WORK TO COMPLETE:
Without leaving out a single line, restate the entries below exactly.

Stored entries:

Start of Block

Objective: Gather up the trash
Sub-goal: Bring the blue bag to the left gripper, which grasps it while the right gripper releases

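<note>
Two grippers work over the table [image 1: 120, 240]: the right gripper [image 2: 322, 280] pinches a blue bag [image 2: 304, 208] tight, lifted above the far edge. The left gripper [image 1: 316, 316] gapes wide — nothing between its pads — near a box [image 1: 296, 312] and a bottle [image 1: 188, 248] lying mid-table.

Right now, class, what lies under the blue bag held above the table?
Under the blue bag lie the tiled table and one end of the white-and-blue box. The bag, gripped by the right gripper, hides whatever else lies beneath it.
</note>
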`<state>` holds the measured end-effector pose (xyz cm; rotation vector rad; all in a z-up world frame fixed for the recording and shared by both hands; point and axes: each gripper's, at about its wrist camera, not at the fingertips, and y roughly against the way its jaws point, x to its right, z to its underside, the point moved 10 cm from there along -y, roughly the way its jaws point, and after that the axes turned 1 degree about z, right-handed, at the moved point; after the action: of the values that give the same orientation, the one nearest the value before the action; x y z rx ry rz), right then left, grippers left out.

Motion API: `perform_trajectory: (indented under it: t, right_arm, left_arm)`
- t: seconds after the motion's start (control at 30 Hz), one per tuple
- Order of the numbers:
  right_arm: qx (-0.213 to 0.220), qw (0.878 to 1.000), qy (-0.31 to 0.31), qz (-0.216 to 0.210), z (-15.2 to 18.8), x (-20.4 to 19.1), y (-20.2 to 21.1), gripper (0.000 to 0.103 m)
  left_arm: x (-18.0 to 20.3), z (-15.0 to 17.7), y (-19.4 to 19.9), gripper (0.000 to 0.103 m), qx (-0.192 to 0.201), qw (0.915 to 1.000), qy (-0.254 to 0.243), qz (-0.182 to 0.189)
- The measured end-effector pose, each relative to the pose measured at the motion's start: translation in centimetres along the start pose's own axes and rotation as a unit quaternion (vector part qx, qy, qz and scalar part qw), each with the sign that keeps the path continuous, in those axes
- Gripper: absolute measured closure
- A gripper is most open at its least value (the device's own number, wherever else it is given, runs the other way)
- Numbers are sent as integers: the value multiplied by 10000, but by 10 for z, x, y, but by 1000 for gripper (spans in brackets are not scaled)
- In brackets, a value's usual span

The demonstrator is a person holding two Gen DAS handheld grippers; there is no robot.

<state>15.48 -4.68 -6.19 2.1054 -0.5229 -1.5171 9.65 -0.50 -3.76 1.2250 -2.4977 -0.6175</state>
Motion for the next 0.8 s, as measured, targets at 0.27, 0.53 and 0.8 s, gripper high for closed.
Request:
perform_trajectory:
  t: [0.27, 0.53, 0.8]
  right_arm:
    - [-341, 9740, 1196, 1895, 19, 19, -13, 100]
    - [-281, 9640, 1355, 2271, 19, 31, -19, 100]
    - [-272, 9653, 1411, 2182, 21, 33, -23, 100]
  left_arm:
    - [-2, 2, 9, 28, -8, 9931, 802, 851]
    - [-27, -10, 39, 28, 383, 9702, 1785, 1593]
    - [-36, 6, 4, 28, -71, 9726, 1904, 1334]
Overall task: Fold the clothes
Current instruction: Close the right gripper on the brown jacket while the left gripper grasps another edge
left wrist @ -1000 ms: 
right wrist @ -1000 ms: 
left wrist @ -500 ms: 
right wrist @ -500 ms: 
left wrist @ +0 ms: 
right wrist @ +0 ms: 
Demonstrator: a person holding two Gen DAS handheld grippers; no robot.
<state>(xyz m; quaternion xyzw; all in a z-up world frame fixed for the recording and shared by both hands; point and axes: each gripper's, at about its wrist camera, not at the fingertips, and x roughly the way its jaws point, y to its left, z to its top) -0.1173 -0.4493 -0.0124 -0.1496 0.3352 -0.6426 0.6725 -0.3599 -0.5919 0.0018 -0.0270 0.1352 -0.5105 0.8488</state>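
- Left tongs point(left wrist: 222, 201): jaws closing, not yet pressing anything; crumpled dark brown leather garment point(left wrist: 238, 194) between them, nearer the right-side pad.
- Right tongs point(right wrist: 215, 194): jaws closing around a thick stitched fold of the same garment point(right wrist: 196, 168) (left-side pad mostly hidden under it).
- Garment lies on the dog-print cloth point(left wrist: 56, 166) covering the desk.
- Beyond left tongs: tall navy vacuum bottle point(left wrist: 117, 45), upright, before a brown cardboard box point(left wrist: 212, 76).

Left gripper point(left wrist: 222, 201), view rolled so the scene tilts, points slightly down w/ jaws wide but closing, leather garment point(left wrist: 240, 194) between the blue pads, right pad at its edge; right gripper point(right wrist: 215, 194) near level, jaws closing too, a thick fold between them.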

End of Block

COMPLETED TASK:
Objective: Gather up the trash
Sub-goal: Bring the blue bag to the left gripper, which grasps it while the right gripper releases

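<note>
Two grippers work over the table [image 1: 120, 240]: the right gripper [image 2: 322, 280] pinches a blue bag [image 2: 304, 208] tight, lifted above the far edge. The left gripper [image 1: 316, 316] gapes wide — nothing between its pads — near a box [image 1: 296, 312] and a bottle [image 1: 188, 248] lying mid-table.

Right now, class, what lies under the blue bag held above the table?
Under the blue bag lie the tiled table and one end of the white-and-blue box. The bag, gripped by the right gripper, hides whatever else lies beneath it.
</note>
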`<state>` holds the measured end-effector pose (xyz cm; rotation vector rad; all in a z-up world frame fixed for the recording and shared by both hands; point and axes: each gripper's, at about its wrist camera, not at the fingertips, and y roughly against the way its jaws point, x to its right, z to its underside, the point moved 10 cm from there along -y, roughly the way its jaws point, and after that the axes turned 1 degree about z, right-handed, at the moved point; after the action: of the values that give the same orientation, the one nearest the value before the action; x y z rx ry rz), right then left, grippers left out.

Motion API: `perform_trajectory: (indented under it: t, right_arm, left_arm)`
- t: seconds after the motion's start (control at 30 Hz), one per tuple
- Order of the numbers:
  right_arm: qx (-0.213 to 0.220), qw (0.878 to 1.000), qy (-0.31 to 0.31), qz (-0.216 to 0.210), z (-15.2 to 18.8), x (-20.4 to 19.1), y (-20.2 to 21.1), gripper (0.000 to 0.103 m)
  left_arm: x (-18.0 to 20.3), z (-15.0 to 17.7), y (-19.4 to 19.9), gripper (0.000 to 0.103 m), qx (-0.192 to 0.201), qw (0.915 to 1.000), qy (-0.254 to 0.243), qz (-0.182 to 0.189)
- The measured end-effector pose, each relative to the pose measured at the motion's start: translation in centimetres along the start pose's own axes and rotation as a unit quaternion (vector part qx, qy, qz and scalar part qw), each with the sign that keeps the path continuous, in those axes
- Gripper: absolute measured closure
- A gripper is most open at its least value (the device's own number, wherever else it is given, runs the other way)
- Numbers are sent as integers: the value multiplied by 10000, but by 10 for z, x, y, but by 1000 for gripper (spans in brackets are not scaled)
- In brackets, a value's usual span

The demonstrator is a person holding two Gen DAS handheld grippers; there is no robot.

<state>15.48 -4.68 -6.19 2.1054 -0.5229 -1.5171 9.65 -0.50 -3.76 1.2250 -2.4977 -0.6175</state>
Motion for the next 0.8 s, as measured, targets at 0.27, 0.53 and 0.8 s, gripper high for closed.
Request:
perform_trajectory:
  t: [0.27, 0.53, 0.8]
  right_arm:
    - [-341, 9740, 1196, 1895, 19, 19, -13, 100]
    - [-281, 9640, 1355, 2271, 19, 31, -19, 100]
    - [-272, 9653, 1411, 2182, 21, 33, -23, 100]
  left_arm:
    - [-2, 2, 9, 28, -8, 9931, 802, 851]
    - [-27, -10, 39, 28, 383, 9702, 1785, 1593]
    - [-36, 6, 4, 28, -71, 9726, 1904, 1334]
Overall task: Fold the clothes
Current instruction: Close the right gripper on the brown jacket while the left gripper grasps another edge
left wrist @ -1000 ms: 
right wrist @ -1000 ms: 
left wrist @ -500 ms: 
right wrist @ -500 ms: 
left wrist @ +0 ms: 
right wrist @ +0 ms: 
Demonstrator: a person holding two Gen DAS handheld grippers; no robot.
<state>(xyz m; quaternion xyzw; all in a z-up world frame fixed for the recording and shared by both hands; point and axes: each gripper's, at about its wrist camera, not at the fingertips, and x roughly the way its jaws point, y to its left, z to its top) -0.1173 -0.4493 -0.0124 -0.1496 0.3352 -0.6426 0.6725 -0.3599 -0.5919 0.0018 -0.0270 0.1352 -0.5105 0.8488</state>
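- Left tongs point(left wrist: 222, 201): jaws closing, not yet pressing anything; crumpled dark brown leather garment point(left wrist: 238, 194) between them, nearer the right-side pad.
- Right tongs point(right wrist: 215, 194): jaws closing around a thick stitched fold of the same garment point(right wrist: 196, 168) (left-side pad mostly hidden under it).
- Garment lies on the dog-print cloth point(left wrist: 56, 166) covering the desk.
- Beyond left tongs: tall navy vacuum bottle point(left wrist: 117, 45), upright, before a brown cardboard box point(left wrist: 212, 76).

Left gripper point(left wrist: 222, 201), view rolled so the scene tilts, points slightly down w/ jaws wide but closing, leather garment point(left wrist: 240, 194) between the blue pads, right pad at its edge; right gripper point(right wrist: 215, 194) near level, jaws closing too, a thick fold between them.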

This output requires nothing more.